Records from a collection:
•••

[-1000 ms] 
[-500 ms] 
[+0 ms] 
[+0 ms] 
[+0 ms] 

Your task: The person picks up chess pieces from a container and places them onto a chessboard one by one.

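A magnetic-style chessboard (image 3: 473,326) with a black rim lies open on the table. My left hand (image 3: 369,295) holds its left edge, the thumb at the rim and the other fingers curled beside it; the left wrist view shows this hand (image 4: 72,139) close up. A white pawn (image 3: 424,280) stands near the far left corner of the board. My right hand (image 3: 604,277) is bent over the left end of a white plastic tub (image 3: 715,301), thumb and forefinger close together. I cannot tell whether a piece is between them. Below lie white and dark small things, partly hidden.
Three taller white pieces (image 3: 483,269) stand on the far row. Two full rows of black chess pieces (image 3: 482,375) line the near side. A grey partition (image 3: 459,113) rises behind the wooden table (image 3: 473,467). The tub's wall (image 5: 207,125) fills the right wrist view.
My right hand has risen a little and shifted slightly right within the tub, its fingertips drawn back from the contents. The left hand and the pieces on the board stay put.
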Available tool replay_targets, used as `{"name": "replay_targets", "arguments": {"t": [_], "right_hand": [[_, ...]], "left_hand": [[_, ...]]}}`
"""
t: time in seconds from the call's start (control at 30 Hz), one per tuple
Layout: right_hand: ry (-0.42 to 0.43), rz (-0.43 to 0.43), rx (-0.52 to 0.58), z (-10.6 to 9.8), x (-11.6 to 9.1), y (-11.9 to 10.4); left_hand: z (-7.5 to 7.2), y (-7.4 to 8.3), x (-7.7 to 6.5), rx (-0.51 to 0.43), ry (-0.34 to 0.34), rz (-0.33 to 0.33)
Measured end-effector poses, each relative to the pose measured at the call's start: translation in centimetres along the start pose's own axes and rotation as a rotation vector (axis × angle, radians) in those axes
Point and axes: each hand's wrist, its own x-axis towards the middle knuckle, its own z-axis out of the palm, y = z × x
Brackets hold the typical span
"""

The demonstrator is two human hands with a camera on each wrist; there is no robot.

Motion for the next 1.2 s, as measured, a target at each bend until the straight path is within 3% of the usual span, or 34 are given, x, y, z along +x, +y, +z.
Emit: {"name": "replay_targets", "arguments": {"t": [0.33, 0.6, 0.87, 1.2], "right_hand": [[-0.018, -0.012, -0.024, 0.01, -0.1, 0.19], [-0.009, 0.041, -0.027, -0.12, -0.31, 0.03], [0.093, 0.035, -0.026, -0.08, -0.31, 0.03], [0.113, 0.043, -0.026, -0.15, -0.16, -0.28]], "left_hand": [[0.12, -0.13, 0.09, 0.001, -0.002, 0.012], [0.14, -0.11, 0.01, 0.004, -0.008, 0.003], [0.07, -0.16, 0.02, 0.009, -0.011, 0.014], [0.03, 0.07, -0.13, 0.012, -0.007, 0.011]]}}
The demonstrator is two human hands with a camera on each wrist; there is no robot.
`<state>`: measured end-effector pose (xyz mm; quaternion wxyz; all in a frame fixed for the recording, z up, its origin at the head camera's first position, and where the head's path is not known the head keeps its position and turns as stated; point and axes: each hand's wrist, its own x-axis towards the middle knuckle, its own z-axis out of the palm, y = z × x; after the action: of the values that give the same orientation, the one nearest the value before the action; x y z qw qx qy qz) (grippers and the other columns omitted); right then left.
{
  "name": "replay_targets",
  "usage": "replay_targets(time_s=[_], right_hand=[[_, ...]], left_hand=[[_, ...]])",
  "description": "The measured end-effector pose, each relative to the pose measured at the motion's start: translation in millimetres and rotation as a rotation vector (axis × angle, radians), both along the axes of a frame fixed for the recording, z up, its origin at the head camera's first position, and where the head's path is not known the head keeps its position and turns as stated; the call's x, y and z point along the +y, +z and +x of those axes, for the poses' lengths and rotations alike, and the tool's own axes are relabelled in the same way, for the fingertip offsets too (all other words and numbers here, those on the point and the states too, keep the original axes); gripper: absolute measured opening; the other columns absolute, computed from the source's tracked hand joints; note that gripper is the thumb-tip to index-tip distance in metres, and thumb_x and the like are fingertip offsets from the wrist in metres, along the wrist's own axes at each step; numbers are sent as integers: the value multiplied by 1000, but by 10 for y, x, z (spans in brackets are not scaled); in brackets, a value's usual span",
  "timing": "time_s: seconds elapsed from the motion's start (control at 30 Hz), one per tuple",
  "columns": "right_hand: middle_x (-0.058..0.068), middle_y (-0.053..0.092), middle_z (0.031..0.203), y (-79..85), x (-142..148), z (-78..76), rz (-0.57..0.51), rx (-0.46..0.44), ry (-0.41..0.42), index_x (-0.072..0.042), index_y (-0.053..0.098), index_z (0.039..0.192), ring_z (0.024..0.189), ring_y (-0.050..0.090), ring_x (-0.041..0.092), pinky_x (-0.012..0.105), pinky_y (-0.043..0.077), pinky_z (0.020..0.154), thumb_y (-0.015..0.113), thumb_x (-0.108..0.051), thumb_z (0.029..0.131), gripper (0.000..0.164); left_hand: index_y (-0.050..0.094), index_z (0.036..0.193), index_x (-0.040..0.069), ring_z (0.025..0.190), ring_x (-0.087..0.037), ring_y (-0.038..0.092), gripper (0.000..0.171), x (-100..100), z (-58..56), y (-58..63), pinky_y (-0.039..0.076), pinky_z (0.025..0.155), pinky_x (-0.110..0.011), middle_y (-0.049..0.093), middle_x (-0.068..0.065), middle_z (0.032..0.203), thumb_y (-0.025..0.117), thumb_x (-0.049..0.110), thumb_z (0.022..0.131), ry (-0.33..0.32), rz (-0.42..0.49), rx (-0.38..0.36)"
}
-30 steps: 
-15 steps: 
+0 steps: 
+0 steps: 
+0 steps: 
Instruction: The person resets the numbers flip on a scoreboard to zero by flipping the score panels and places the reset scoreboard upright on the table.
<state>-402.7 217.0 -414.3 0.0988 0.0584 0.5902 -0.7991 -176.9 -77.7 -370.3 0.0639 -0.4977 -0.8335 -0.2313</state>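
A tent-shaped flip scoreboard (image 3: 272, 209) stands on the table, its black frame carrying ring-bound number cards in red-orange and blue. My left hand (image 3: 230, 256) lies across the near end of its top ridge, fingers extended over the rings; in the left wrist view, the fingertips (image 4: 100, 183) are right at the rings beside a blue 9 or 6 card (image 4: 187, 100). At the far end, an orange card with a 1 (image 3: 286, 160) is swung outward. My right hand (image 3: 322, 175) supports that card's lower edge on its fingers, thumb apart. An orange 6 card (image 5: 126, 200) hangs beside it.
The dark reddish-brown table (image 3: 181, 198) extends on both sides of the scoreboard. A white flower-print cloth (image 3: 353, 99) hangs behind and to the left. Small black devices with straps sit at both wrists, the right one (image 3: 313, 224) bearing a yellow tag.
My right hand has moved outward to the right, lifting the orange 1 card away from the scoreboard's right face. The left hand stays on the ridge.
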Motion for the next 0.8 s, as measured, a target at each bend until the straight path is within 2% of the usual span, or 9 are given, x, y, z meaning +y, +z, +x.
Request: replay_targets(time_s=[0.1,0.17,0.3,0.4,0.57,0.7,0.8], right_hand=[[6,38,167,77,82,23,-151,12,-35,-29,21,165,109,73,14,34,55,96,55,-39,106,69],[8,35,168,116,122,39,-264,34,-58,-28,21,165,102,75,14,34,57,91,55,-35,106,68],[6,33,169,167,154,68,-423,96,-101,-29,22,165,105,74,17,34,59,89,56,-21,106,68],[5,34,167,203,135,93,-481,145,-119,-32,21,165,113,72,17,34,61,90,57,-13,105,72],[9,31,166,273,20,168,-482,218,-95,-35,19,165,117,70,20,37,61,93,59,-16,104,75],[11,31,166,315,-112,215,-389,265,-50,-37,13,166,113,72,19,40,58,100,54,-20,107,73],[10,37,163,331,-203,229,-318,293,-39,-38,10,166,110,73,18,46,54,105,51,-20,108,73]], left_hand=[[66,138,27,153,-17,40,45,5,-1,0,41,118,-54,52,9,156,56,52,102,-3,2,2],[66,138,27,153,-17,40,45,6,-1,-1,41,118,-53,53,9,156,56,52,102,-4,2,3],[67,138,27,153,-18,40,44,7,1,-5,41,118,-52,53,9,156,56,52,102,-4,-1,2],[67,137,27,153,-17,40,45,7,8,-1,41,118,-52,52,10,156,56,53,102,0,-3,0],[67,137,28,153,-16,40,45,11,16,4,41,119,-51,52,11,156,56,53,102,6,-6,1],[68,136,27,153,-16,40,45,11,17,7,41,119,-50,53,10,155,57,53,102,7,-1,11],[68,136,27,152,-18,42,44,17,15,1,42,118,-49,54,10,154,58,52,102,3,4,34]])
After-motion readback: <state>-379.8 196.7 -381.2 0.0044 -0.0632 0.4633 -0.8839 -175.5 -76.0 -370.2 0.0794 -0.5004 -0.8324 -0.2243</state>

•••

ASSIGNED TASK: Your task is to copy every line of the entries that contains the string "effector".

SOLUTION FOR THIS PROBLEM:
Measured end-effector poses, each relative to the pose measured at the call's start: translation in centimetres along the start pose's own axes and rotation as a rotation vector (axis × angle, radians) in those axes
`<state>`: measured end-effector pose (xyz mm; quaternion wxyz; all in a frame fixed for the recording, z up, its origin at the head camera's first position, and where the head's path is not known the head keeps its position and turns as stated; point and axes: each hand's wrist, its own x-axis towards the middle knuckle, its own z-axis out of the palm, y = z × x; after the action: of the values that give the same orientation, the one nearest the value before the action; x y z qw qx qy qz) (grippers and the other columns omitted); right then left.
  "description": "The measured end-effector pose, each relative to the pose measured at the motion's start: translation in millimetres and rotation as a rotation vector (axis × angle, radians), both along the axes of a frame fixed for the recording, z up, its origin at the head camera's first position, and where the head's path is not known the head keeps its position and turns as stated; the call's x, y and z point along the +y, +z and +x of those axes, for the poses' lengths and rotations alike, and the tool's own axes are relabelled in the same way, for the fingertip offsets too (all other words and numbers here, those on the point and the states too, keep the original axes); gripper: absolute measured opening; the other columns absolute, computed from the source's tracked hand joints; note that gripper is the thumb-tip to index-tip distance in metres, and thumb_x and the like are fingertip offsets from the wrist in metres, along the wrist's own axes at each step; numbers are sent as integers: the value multiplied by 1000, but by 10 for y, x, z (spans in brackets are not scaled); in brackets, a value's usual span",

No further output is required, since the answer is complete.